The Tomahawk series premiered in September 1950, and lasted 140 issues, until June 1972. Most stories during this period were by writer France Herron and artist Fred Ray. The last ten issues of Tomahawk were titled Son of Tomahawk, featuring the character's son, Hawk Haukins, but the change did not slow the dropping sales which led to the book's cancellation.

Fictional character biography
Known as either Tom Hawk or Thomas Haukins, depending on which of two versions of his published history the reader prefers, "Tomahawk" was a soldier who served under George Washington in the warfare between the British, French and Iroquois forces during the decades prior to the American Revolutionary War. He acquired his nickname due to the resemblance between his birth name and a trademark weapon of the Iroquois Confederacy's warriors, and to the skill he developed with that weapon. He's assisted by a young white friend, Dan Hunter.

He subsequently achieved further fame as one of Washington's most capable operatives during the Revolution itself, leading a band of soldiers under the informal nickname of "Tomahawk's Rangers". 

In issues #35 and #36 (Sept.–Nov. 1955), Tomahawk met a young Davy Crockett, who was very popular at the time. However, this was a historical error, as Crockett (1786–1836) was not born until after the Revolutionary War.

Issue #81 was also notable, introducing Miss Liberty (Bess Lynn), one of the earliest patriotic superheroes by the vague internal chronology of the DC Universe, who would make several more appearances in the series. Liberty Belle is a descendant of hers.
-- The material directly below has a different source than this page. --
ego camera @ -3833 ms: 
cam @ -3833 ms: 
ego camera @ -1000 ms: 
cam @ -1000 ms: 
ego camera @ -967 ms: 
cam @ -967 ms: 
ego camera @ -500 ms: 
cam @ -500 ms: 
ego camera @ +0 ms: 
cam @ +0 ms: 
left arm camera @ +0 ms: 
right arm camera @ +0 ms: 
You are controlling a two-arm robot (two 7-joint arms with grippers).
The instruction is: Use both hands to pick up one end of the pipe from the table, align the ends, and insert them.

In the Time Masters mini-series, it is established that Tomahawk's associate Dan Hunter is actually Rip Hunter's cousin who travels back in time to stop the Illuminati during the Revolutionary War, deciding to stay in the past. 

In 1998, Tomahawk appeared in a Vertigo Visions one-shot, written by Rachel Pollack. This issue retold his origin.

In 2008, he is featured in Bruce Jones' The War that Time Forgot.

During his quest to find a special stone, Haukins met and married an Apache princess named Moon Fawn, with whom he had two sons; Hawk and Small Eagle.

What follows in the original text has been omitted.